Par latribune.fr  |   |  1336  mots
Le ministre de l'Economie et des Finances, Bruno Le Maire. (Crédits : CLAUDIA GRECO)
Le ministre de l'Economie estime que « l'inflation est derrière nous », après que l'Insee a indiqué mi-mai que les prix avaient augmenté de 2,2%, sur un an, en France au mois d'avril. Lors de sa dernière réunion en avril, la BCE a jugé « plausible » de commencer à baisser ses taux directeurs en juin si les données confirment le retour de l'inflation en zone euro à 2%.

L'inflation est « derrière nous ». Voilà ce qu'a affirmé ce mardi matin Bruno Le Maire au micro de CNEWS-Europe 1. Le ministre de l'Économie estime en effet que « la bataille a été gagnée » contre la hausse des prix en France. « J'avais aussi annoncé que nous serions autour de 2% d'inflation début 2024, nous sommes fin mai 2024, et nous sommes autour de 2% d'inflation, donc le pari a été gagné », a-t-il déclaré.

Les dernières données de l'Insee sur le sujet vont dans le sens de cette affirmation. Selon l'institut statistique, les prix ont ainsi augmenté de 2,2% en avril sur un an, confirmant sa première estimation d'un léger ralentissement de l'inflation, sur fond d'une hausse plus modérée des prix alimentaires.

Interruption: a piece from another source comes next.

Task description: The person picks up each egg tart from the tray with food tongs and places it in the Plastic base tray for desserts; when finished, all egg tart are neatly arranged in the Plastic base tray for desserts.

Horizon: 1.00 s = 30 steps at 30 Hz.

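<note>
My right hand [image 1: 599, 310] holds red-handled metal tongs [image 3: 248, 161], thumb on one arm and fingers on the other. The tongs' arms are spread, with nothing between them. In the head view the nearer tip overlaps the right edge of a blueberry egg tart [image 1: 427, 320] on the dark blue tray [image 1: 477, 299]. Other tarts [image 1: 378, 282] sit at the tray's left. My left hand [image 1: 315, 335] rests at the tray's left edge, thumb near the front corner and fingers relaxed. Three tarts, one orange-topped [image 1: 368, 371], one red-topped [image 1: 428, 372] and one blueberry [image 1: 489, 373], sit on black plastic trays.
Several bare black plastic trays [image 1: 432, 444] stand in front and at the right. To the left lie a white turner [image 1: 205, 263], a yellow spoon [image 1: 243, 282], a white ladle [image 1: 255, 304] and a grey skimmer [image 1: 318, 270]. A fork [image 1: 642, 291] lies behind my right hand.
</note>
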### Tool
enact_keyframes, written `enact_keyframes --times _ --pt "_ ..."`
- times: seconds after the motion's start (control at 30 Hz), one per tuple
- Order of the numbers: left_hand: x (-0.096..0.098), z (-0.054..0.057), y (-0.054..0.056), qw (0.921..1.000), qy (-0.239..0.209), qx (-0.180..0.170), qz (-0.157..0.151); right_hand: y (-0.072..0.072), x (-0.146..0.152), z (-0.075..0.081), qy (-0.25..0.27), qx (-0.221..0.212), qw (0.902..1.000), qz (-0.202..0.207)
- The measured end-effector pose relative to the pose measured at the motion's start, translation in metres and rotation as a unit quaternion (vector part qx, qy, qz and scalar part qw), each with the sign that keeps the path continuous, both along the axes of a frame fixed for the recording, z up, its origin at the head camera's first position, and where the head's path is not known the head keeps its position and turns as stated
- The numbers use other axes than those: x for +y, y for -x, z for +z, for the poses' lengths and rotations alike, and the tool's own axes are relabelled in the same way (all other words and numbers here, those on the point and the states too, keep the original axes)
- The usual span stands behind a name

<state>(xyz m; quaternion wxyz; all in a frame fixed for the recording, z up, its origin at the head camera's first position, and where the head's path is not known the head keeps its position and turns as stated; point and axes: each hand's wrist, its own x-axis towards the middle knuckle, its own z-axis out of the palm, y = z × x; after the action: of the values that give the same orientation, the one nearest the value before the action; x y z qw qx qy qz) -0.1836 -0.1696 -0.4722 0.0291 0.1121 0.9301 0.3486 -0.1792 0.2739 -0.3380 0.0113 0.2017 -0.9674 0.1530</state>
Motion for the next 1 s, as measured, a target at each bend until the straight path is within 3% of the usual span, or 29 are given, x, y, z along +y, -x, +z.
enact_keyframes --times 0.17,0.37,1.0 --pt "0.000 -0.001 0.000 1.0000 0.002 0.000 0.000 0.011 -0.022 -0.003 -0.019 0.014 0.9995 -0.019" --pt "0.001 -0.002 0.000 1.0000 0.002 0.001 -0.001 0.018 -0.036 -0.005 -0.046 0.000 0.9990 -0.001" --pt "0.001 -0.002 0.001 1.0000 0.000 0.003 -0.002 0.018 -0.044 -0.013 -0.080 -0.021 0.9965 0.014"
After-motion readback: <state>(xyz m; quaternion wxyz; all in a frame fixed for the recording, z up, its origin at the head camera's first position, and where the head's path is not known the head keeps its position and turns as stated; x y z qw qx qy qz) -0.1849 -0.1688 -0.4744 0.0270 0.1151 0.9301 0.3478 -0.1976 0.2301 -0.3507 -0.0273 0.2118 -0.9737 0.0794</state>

Après une inflation de 2,3% en mars, la baisse « résulte du ralentissement sur un an des prix de l'alimentation (+1,2% après +1,7%) et du tabac (+9,0% après +10,7%) », a précisé l'institut. Les prix des produits manufacturés se sont même légèrement repliés, de 0,1% (après +0,1% en mars). Les prix des services, qui représentent près de la moitié de la consommation, ont augmenté sur un an au même rythme qu'en mars, +3%, selon ces données définitives.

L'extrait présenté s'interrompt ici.